Если сейчас мало театральных авторов, на то есть, по-моему, очень ясные экономические причины. Писатель все меньше и

меньше может рассчитывать на театр, он не может жить сочинительством пьес. Классики сделают сборы лучше. Режиссеры стараются подработать, составляя инсценировки, и к литераторам, которые сделали бы это гораздо лучше, не обращаются. На международном рынке режиссеры выступают, усваивая все чаще методы балета, делают картинки. За этим вовсе необязательно стоит новая эстетика, скорее, тут ход финансовый — расширяется состав публики, расширяются возможности продать зрелище. Все это ущемляет писателей. Часто склоняются к теоретизированию, стесняясь этих экономических реалий. Я пытаюсь о них говорить.

Театр и политика

Режиссура — это такая профессия, которая, поскольку не вполне ясна, имеет множество граней. Чтобы определить ее, нужно сказать, в конце концов, нечто личное. Я думаю, что мы все существа очень политические. «Люди политики» пытаются заставить нас об этом забыть. Они напирают на нас потому, что положение актера — положение ответственное, потому, что театр, быть может, единственное место, где ты можешь, если, конечно, хочешь, не продаваться. Мой девиз очень прост: «Не переставайте лаять! Оставайтесь на страже!» Чему Брехт меня научил, так это тому, что театр должен то там, то сям учинять скандал. Театр — это искусство устраивать скандал. Он должен вытаскивать на свет то скандальное и непристойное, что наш мир прячет. Можно ли позволить, чтобы всю эту мерзость тихонько хоронили и придавали забвению.

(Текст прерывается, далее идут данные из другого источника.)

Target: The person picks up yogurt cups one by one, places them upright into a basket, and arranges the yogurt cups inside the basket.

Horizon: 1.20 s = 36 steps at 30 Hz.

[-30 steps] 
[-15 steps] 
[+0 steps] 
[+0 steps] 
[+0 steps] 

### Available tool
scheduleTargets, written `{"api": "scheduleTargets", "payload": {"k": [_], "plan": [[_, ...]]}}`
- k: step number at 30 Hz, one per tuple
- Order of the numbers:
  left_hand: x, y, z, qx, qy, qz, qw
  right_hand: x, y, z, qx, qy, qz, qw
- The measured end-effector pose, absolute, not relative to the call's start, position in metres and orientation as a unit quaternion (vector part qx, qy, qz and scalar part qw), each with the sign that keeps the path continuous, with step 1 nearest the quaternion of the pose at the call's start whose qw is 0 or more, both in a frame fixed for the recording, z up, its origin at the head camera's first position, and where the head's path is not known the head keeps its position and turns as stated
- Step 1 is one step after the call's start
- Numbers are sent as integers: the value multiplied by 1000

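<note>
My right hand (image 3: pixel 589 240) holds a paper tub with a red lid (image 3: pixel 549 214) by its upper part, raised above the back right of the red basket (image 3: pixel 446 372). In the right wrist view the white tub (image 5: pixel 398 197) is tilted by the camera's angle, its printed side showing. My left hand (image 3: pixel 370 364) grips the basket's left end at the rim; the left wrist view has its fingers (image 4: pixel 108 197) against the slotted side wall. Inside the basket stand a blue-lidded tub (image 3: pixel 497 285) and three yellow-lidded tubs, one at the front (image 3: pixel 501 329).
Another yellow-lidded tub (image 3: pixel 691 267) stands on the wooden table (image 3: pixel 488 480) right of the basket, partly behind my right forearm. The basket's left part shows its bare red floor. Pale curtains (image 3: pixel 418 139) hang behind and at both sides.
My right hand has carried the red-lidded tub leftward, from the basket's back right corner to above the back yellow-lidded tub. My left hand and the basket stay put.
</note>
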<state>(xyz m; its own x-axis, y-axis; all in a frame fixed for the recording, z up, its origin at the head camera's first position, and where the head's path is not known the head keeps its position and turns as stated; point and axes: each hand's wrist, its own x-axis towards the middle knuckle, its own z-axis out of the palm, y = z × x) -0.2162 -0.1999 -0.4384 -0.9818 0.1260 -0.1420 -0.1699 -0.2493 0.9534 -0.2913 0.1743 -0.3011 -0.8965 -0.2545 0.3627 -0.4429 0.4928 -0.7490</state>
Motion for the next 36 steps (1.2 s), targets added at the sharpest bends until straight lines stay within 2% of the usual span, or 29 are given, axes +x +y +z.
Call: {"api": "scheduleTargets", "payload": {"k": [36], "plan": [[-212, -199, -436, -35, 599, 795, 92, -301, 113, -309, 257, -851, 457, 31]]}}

Театр объединяет три вещи. Есть текст, это — основной предмет. Есть политическая ситуация, ситуация в мире. Есть театральный момент, вечер в зале. Мне кажется, что я, так или иначе, уплотняю или деформирую этот момент с тем, чтобы проложить новый ход через текст и через сегодняшнюю жизненную ситуацию. Через политическую ситуацию.

Я люблю слово «политика» в том смысле, в каком его употребляли древние греки. Тут я самый настоящий грек.